The goal is to design voxel force sensing modules to receive: (a) force data while building structures (load data allows for adaptively placed voxels) and (b) force feedback in the robots (force sensors on feet, closed-loop control).

(flex-PCB approach) The board is a flex board, designed to measure force along each of its four edges. The overall board dimensions are 50 mm x 50 mm, with compatible joints to be used with existing voxel boards. The ATtiny412, two IO pins for reading the Wheatstone bridge, and UPDI programming attachment holes are uesd. Each flexure is 0.9 mm away from the next. All inner corners are rounded.

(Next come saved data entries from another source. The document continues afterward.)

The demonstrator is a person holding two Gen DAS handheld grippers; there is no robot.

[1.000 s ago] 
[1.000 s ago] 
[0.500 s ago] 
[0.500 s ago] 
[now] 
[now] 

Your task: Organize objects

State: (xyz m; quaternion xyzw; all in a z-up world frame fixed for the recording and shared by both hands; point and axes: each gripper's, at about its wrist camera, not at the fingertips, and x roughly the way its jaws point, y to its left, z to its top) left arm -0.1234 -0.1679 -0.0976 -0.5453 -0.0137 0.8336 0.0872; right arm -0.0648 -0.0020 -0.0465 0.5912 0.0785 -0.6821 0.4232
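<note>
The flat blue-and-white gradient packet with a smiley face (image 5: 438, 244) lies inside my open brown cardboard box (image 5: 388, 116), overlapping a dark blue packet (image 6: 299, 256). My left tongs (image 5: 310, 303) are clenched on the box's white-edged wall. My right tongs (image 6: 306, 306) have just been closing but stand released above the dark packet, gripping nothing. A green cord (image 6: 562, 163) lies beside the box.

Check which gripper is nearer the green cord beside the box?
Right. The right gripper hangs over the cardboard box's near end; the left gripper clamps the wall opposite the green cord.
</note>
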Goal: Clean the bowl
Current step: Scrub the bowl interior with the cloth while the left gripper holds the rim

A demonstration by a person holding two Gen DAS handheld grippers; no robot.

Traces are 4 mils wide, pushing the resolution of JLCPCB (which can achieve a minimum of 0.08 mm, ~3 mil traces). Versions have been made with 0.3 mm and 0.6 mm flexures, but I will first use an expanded version to test whether resistive sensing strain gauge can detect significant and fine enough changes in resistance to demonstrate accurate force measurement.

(LIG approach) Force sensors are fabricated using LIG with a resistive sensing mechanism. Using a polyamide sheet, a graphene layer with thin traces induced by a CO2 laser is generated. The sensor is then encapsulated with a thin elastomeric layer (such as PDMS, a silicone elastomer) to function fully as a strain gauge.